• [Work item]:
Lines that contain "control" are to be copied from the material, every one of them.

• [Exercise data]:

________________

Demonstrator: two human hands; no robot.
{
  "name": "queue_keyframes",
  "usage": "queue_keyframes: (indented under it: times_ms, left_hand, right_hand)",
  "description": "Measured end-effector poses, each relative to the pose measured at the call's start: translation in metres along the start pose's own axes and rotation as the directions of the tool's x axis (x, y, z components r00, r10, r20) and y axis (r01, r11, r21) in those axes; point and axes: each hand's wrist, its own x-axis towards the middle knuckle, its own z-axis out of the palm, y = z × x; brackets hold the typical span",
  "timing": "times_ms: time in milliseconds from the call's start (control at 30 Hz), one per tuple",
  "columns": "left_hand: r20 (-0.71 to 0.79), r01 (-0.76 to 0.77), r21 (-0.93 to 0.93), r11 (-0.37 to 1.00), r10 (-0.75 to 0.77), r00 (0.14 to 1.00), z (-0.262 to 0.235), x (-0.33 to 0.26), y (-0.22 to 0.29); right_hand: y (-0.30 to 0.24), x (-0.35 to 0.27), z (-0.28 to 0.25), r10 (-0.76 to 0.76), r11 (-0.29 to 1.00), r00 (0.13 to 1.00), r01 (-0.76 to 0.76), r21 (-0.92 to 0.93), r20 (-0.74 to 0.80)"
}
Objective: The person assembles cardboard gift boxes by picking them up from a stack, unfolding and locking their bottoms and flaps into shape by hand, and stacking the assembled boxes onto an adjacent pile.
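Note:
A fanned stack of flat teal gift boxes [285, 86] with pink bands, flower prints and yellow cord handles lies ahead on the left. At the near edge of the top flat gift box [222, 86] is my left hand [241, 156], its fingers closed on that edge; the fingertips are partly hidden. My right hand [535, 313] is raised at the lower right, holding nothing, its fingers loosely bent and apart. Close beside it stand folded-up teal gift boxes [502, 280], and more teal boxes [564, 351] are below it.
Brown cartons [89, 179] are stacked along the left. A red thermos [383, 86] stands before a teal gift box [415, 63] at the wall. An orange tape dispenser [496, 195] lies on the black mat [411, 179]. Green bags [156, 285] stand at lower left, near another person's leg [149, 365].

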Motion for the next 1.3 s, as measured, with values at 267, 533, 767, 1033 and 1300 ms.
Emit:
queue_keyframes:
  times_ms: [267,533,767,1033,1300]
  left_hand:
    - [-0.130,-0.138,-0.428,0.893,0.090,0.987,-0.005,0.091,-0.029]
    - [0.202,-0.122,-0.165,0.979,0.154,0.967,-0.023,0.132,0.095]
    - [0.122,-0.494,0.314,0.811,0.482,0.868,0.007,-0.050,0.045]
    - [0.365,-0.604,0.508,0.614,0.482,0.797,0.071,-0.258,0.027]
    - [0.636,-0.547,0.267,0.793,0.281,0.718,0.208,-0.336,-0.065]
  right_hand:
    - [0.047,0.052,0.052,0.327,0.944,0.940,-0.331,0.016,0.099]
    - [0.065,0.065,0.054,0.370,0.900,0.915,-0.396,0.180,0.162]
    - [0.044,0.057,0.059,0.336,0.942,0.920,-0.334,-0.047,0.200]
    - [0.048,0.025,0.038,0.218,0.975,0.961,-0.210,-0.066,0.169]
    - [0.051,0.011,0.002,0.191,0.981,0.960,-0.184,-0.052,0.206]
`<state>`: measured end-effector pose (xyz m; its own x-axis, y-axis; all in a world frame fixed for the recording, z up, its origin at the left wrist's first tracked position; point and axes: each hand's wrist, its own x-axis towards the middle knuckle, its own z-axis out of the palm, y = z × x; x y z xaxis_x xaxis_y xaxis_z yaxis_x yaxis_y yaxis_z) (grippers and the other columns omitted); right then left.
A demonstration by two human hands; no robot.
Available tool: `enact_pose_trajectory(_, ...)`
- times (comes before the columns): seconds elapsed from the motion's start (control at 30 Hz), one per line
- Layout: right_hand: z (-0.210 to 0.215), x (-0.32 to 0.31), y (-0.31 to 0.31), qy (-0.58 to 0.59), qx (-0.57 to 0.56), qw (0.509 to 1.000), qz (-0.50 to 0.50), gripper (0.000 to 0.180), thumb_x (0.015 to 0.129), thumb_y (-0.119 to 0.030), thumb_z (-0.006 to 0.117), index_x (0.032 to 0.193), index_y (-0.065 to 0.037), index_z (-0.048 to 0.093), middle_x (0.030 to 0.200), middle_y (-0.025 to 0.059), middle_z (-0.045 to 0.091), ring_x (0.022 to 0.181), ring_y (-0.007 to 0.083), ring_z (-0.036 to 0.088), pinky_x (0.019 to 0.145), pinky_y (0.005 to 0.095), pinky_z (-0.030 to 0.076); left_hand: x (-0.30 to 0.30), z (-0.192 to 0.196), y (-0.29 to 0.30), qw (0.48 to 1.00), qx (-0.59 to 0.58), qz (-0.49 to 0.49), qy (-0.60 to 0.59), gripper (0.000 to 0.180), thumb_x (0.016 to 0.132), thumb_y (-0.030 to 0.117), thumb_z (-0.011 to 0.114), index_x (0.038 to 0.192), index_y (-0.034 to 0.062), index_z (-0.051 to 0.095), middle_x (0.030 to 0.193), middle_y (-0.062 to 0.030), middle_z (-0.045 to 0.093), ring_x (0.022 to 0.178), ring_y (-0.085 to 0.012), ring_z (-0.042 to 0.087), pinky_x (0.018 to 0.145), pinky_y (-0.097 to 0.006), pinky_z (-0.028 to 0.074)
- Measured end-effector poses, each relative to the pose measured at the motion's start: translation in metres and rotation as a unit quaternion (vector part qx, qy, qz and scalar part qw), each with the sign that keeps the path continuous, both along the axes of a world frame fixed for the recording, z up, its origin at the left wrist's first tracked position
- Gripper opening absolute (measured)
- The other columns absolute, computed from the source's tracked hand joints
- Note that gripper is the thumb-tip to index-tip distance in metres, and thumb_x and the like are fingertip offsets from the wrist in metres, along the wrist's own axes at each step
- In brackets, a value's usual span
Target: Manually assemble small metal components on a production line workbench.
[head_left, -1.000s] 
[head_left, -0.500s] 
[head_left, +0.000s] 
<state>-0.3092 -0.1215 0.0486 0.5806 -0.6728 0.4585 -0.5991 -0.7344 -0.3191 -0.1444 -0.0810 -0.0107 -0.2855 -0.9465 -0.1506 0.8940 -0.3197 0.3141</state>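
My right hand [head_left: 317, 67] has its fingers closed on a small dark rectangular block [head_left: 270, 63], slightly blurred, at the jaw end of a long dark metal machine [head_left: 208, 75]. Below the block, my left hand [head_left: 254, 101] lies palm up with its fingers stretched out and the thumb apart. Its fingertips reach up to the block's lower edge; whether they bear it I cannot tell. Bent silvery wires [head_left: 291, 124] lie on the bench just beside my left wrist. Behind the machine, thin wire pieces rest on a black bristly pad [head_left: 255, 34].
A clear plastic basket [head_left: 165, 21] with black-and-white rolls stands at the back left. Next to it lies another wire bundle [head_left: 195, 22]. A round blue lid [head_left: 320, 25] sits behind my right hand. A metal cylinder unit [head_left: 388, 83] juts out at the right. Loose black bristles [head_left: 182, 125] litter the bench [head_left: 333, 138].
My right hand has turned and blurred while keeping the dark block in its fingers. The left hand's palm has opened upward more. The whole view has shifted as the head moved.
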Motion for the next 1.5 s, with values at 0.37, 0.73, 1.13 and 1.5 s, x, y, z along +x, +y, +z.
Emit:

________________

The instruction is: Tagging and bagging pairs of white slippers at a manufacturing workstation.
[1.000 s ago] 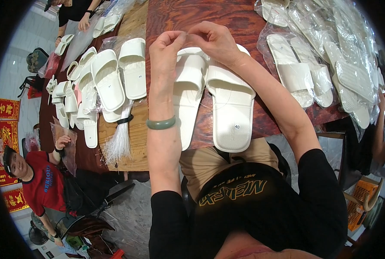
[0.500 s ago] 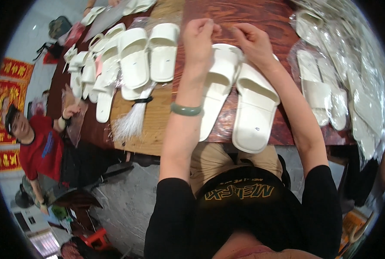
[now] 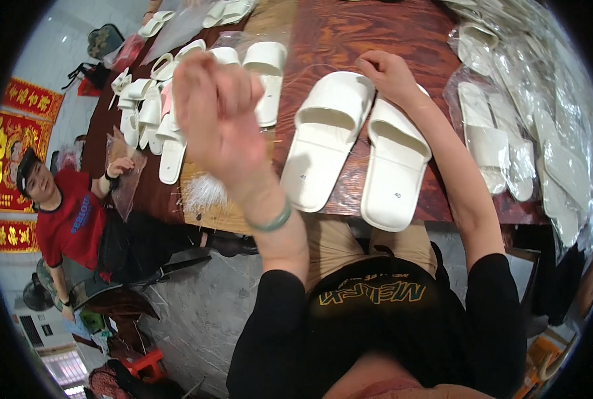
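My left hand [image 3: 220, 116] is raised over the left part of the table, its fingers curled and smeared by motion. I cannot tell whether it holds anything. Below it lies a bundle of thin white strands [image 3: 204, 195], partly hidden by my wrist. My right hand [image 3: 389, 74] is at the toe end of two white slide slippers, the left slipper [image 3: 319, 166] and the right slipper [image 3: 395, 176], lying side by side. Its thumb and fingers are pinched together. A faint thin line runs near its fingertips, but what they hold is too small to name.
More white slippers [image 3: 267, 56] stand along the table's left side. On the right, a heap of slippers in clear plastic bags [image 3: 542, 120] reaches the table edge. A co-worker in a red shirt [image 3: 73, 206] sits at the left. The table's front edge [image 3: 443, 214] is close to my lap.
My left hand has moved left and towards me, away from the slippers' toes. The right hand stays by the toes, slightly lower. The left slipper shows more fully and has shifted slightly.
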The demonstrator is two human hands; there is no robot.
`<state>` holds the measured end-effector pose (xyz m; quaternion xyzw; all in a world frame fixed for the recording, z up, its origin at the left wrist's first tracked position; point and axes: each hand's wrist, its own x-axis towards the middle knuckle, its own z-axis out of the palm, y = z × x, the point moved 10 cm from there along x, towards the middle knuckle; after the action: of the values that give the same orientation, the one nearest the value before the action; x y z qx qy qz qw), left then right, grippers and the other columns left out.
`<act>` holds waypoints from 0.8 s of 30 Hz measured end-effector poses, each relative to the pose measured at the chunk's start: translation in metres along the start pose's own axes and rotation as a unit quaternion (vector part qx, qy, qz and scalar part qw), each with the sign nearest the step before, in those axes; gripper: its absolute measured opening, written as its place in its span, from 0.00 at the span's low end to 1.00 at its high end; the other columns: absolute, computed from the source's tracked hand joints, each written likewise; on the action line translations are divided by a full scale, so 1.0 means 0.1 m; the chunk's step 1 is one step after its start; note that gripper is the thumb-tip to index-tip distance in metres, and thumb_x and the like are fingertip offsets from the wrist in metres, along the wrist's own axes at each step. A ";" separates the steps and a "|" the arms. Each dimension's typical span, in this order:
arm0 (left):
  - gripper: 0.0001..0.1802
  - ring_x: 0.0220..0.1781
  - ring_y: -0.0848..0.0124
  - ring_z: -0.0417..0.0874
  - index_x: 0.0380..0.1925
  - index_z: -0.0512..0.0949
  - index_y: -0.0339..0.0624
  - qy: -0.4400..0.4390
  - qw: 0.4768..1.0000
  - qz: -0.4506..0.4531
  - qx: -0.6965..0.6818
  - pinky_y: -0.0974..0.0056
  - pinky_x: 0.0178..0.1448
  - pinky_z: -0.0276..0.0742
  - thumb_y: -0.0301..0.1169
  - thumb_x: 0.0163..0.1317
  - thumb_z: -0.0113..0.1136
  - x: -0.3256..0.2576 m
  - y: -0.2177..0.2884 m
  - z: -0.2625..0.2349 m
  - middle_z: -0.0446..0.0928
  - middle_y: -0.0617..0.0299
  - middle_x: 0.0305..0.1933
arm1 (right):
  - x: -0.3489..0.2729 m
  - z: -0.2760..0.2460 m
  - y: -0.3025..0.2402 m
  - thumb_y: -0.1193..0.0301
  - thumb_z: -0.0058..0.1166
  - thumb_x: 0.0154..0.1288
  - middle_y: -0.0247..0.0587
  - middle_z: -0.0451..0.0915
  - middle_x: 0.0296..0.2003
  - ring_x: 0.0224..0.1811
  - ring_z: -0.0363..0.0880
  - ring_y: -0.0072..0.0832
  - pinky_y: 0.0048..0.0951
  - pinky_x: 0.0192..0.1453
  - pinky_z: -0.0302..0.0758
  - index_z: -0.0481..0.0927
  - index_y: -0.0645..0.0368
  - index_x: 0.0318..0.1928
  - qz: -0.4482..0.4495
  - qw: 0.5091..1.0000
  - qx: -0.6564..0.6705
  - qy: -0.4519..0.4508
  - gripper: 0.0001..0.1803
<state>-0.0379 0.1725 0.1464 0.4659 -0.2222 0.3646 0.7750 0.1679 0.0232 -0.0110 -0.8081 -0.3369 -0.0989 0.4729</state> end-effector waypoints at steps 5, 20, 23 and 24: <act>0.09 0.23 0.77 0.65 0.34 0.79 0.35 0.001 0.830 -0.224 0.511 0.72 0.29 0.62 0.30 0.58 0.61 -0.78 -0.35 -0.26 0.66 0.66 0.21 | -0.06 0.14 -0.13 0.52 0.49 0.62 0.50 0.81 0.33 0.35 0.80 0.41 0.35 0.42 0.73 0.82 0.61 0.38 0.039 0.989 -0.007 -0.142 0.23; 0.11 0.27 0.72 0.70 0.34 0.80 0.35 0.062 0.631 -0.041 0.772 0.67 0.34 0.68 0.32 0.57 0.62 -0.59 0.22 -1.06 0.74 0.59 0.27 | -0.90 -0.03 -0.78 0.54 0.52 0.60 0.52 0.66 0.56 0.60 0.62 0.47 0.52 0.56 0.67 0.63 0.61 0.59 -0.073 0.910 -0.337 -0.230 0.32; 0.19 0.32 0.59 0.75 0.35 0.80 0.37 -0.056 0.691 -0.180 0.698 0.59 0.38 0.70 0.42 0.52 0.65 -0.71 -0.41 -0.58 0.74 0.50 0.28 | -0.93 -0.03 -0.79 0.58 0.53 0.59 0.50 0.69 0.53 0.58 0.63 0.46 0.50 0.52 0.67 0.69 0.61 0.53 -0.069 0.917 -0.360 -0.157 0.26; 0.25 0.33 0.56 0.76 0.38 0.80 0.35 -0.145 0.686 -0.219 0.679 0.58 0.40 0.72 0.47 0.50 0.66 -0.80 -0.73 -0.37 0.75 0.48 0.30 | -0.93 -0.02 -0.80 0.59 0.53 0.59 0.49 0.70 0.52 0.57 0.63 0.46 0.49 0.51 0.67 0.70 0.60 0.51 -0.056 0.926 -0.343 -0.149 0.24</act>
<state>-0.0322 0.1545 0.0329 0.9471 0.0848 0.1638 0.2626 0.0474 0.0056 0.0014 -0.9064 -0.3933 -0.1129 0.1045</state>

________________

• [Response to the exercise]:
  "timing": "times_ms: time in milliseconds from the call's start (control at 30 Hz), one per tuple",
- times (comes before the columns): seconds elapsed from the motion's start (control at 30 Hz), one per line

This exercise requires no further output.